- WHAT YOU HAVE TO DO: Beginning with the line that holds "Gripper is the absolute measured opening" in the data below, give again every line through the one that holds "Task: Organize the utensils", exactly as written.

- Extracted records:
* * * * *
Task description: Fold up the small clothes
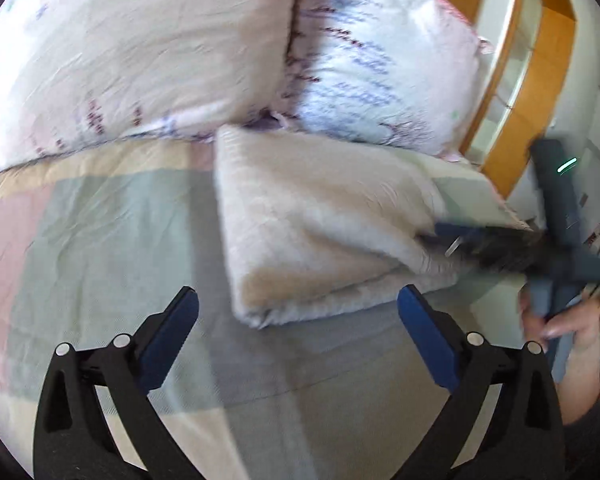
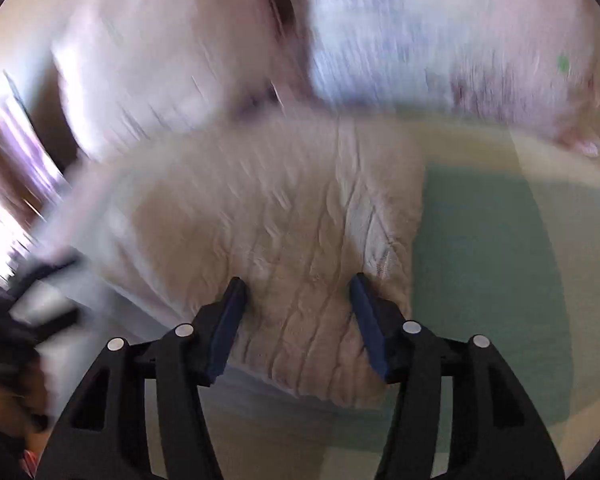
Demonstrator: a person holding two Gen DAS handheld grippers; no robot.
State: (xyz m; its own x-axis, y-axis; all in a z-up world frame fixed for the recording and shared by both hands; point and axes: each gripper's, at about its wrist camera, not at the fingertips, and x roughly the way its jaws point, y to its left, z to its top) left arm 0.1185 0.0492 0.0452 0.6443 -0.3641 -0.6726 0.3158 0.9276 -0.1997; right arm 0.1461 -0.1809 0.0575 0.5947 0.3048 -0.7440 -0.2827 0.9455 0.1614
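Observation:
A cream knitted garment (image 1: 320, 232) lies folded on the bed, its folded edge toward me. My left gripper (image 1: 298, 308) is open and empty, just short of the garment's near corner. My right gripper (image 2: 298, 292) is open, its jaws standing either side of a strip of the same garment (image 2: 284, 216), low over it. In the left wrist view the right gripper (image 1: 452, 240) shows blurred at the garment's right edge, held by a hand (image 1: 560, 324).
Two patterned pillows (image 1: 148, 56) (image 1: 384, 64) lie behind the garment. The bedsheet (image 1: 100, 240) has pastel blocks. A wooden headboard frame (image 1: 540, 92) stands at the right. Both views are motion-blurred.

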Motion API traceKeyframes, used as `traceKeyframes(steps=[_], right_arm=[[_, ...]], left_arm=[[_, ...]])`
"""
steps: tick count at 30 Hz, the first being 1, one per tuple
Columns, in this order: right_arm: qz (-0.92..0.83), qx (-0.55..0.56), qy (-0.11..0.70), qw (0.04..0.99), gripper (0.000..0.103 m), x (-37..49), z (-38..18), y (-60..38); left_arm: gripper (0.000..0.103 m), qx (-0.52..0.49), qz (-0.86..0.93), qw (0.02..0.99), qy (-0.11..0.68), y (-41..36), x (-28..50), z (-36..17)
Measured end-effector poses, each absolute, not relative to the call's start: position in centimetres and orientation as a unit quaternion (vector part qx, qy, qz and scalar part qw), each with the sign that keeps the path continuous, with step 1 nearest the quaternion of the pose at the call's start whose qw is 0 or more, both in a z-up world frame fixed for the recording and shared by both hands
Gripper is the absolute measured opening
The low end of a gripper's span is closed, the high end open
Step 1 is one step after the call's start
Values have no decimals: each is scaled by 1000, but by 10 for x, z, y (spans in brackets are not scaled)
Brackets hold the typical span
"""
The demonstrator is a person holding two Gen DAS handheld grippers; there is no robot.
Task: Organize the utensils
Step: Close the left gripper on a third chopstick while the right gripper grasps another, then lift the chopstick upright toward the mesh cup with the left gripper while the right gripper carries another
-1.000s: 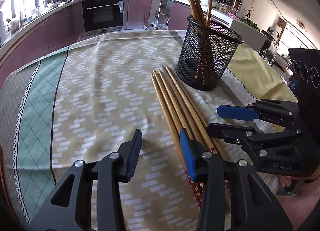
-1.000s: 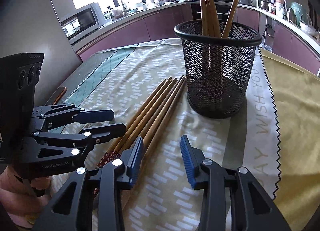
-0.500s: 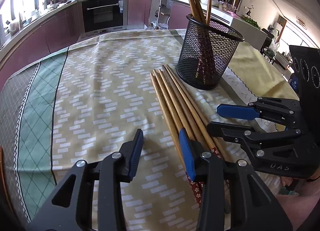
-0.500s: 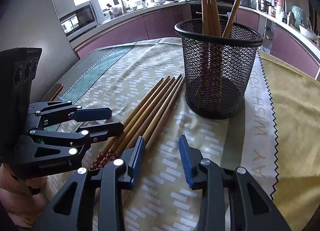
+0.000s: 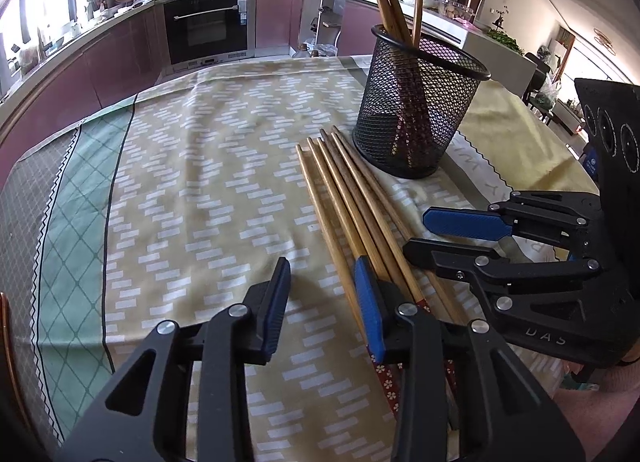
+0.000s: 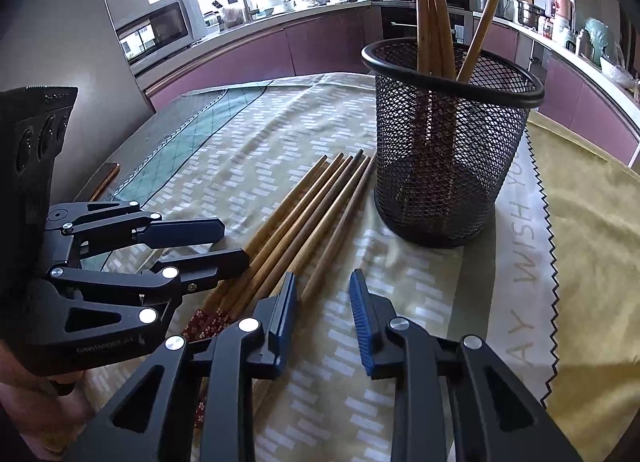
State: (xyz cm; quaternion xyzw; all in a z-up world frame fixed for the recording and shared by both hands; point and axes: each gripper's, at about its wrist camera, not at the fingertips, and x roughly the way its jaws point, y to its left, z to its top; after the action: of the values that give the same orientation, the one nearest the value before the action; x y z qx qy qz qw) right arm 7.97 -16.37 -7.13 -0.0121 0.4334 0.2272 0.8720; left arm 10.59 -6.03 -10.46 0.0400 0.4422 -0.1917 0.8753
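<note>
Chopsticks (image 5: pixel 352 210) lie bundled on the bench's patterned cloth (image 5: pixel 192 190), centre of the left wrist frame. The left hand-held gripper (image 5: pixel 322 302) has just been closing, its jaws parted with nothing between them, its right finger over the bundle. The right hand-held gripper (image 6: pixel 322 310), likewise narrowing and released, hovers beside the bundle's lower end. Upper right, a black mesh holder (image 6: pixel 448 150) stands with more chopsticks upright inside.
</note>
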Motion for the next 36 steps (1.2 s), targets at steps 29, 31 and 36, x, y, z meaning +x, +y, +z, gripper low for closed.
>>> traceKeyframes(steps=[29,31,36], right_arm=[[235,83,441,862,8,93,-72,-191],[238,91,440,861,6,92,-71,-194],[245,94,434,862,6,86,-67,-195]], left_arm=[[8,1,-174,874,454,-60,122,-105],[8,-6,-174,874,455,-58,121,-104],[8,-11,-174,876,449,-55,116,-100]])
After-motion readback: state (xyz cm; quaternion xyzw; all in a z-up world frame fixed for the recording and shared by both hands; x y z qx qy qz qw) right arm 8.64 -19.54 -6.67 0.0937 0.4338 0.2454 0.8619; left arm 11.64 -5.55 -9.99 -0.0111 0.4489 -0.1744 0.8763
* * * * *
- REPLY TO THE EXERCISE:
Gripper is the absolute measured opening
The low end of a gripper's span is closed, the high end open
Step 1 is one step after the call's start
Values have no decimals: each is scaled by 1000, but by 10 for x, z, y (spans in brackets are not scaled)
Brackets hold the typical span
"""
The demonstrator is a person holding two Gen DAS handheld grippers; there is no robot.
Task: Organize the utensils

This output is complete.